Intel Forms Open Standards Alliance For The Cloud
Open standards are needed for cloud-based data centres, says Intel and its new Open Data Center Alliance
Intel has taken centre stage in the formation of an alliance of companies that want to create standards for a federated cloud environment.
At a meeting at CERN’s Globe for Science and Innovation centre, Intel outlined Cloud 2015, a vision which will be the goal of the newly-founded Open Data Center Alliance (ODCA). The alliance brings together 70 major companies that seek to forge a less proprietary cloud infrastructure.
Federated Cloud Offers More Choice
The main aim is to create a virtual data centre that is more efficient, simpler and open. It will benefit users because it will allow free movement from one cloud provider to another and from private data centre clouds to the public environment. The long-promised utility computing model should be the result.
Delivering this will require open standards which can be adopted by software and hardware vendors to allow the free movement of applications and data swiftly and securely.
There are three main goals of the Cloud 2015 initiative. The key target is the formation of this federated cloud that will allow enterprises to share data across internal and external clouds. Secondly, this will require the automated movement of software applications and resources and, third, the development of client-device awareness within the cloud services.

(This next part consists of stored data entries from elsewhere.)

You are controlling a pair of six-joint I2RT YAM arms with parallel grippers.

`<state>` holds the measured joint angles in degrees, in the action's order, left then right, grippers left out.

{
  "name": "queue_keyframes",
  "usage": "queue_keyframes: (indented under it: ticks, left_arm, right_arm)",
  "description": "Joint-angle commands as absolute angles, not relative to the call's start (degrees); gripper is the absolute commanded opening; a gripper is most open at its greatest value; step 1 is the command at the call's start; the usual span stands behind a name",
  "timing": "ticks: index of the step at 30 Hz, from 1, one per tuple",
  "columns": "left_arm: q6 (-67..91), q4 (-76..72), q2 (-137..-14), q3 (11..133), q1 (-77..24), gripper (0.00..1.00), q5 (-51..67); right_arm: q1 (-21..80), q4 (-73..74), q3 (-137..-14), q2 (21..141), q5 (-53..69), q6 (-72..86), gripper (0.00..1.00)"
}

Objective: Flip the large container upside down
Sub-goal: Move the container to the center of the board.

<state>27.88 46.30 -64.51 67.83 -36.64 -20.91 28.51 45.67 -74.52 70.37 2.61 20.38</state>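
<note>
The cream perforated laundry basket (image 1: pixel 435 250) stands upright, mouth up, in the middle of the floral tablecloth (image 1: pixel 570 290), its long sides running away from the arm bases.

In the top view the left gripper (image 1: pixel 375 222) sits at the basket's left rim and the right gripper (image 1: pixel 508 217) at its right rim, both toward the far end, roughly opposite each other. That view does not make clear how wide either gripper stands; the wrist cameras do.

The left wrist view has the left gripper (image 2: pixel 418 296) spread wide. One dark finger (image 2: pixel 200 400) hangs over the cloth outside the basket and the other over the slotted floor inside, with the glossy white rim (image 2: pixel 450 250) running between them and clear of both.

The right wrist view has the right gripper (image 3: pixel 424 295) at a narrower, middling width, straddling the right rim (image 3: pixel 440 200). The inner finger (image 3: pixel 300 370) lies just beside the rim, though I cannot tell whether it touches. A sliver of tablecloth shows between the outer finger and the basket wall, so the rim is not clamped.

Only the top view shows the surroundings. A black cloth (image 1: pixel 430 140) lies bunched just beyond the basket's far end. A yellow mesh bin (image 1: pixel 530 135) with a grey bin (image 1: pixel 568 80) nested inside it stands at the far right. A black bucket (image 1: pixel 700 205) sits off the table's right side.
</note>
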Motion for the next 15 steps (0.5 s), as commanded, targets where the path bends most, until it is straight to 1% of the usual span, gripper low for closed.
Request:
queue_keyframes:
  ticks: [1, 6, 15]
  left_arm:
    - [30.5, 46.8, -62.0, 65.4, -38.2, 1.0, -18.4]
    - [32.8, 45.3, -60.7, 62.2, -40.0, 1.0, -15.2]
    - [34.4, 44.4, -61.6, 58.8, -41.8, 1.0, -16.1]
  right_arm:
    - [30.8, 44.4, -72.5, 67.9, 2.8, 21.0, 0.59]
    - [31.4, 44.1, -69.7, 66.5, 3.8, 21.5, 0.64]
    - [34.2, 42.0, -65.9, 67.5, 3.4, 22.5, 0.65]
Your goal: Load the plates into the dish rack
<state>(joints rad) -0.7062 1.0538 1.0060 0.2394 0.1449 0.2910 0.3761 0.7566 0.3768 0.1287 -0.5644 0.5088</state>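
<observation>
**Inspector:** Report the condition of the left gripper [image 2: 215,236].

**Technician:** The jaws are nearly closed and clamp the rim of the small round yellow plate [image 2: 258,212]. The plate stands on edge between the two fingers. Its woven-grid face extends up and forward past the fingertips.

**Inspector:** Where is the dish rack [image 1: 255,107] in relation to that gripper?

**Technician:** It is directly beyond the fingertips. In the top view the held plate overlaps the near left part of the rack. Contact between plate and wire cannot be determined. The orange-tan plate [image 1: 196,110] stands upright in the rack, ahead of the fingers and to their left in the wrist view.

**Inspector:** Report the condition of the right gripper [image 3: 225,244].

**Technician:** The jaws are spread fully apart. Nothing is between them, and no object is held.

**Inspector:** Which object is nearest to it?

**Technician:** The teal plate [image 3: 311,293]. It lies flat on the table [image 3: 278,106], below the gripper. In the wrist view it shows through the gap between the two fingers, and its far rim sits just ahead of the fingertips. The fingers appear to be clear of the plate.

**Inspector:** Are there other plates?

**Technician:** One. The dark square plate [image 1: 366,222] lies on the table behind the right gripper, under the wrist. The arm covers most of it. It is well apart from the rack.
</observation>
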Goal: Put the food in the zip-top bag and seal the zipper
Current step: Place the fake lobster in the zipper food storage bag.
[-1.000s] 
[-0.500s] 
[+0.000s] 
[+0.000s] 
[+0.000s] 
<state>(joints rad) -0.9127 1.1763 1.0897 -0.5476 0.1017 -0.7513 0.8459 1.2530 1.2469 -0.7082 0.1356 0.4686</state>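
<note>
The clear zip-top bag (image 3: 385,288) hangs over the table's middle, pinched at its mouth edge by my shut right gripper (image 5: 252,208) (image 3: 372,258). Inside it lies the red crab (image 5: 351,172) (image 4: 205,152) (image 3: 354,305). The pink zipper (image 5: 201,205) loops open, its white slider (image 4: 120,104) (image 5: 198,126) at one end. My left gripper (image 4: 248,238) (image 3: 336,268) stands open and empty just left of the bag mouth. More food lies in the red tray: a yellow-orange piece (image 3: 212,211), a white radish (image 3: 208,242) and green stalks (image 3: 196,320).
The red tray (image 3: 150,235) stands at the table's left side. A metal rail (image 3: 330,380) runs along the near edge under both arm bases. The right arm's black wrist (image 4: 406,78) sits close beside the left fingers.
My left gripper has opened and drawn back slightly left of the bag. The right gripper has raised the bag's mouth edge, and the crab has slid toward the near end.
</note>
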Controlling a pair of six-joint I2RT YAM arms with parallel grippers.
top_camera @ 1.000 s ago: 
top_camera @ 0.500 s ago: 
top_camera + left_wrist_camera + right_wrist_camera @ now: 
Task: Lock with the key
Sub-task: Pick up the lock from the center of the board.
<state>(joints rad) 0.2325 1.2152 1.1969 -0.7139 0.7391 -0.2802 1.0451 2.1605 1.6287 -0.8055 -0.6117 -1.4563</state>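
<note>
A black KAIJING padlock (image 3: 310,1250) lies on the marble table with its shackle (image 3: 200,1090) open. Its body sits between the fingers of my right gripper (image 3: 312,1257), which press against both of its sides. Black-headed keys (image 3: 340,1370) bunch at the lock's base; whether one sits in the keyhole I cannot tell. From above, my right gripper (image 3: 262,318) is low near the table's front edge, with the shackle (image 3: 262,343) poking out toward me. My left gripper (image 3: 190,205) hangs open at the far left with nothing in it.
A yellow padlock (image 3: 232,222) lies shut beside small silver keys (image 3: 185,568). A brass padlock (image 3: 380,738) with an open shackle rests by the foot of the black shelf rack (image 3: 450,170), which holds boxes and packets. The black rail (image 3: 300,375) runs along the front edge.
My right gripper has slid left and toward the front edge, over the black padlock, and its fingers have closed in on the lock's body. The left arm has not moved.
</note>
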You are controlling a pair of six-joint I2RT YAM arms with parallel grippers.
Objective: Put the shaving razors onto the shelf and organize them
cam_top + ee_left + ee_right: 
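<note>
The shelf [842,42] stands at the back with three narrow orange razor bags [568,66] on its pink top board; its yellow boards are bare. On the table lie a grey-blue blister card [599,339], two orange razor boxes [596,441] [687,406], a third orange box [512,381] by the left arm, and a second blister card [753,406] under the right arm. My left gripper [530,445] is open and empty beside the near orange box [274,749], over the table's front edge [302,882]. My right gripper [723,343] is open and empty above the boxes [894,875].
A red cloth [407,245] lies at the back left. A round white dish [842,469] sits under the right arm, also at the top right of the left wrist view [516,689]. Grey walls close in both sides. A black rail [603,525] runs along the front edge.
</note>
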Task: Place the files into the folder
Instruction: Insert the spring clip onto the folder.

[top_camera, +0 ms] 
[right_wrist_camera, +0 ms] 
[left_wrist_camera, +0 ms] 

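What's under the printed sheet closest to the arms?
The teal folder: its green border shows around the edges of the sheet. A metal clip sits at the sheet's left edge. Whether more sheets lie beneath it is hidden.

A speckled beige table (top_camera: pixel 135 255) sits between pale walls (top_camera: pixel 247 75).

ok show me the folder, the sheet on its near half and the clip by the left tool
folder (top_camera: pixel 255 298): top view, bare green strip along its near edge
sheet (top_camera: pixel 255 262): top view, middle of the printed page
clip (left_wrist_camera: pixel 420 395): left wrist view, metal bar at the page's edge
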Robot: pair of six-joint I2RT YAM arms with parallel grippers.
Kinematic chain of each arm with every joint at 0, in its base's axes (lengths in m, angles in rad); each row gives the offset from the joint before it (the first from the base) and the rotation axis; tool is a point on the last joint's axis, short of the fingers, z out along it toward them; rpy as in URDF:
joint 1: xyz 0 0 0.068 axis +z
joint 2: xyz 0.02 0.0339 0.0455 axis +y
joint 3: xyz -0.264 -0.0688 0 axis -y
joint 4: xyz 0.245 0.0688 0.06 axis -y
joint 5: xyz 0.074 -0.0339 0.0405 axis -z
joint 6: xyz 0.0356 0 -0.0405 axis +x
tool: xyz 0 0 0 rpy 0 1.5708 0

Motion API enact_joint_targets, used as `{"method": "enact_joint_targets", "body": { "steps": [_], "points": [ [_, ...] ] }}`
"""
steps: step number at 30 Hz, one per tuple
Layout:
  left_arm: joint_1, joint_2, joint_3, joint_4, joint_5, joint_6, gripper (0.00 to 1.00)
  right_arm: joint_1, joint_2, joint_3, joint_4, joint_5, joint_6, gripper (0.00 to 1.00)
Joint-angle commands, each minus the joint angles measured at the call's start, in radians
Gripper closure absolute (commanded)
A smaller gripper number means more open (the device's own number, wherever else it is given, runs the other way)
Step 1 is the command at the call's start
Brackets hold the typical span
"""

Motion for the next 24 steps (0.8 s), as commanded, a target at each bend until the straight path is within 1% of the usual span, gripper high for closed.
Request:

The cloud-based servers could, therefore, determine what processing should take place in the cloud and what should be tasked to a client device. The clients, such as laptops, smartphones and tablets, have differing processing capabilities and storage capacities which need to be accounted for to establish the most efficient execution of an application.
To achieve its aims, the ODCA has established a steering committee that includes several vertical markets. Companies named so far include BMW, J P Morgan Chase, Deutsche Bank, Lockheed Martin and Shell.
Intel said that the ODCA will determine the future requirements for the infrastructure but the Intel Cloud Builders programme will be responsible for realising the vision. This programme has already developed 20 reference architectures and several more are on the drawing board. Current members signed up to the programme include Canonical, Cisco, Citrix, Dell, EMC, HP, IBM, Microsoft, NetSuite, Novell, Red Hat, and VMware.
Cloud computing continues to dominate thetech scene, with a majority of users attending an eWEEK-chaired webinar this week agreeing that the technology can build better IT. IBM launched a cloud support lab in the UK this week, and Amazon announced a free introductory offer of a year’s service on its EC2 infrastructure as a cloud service.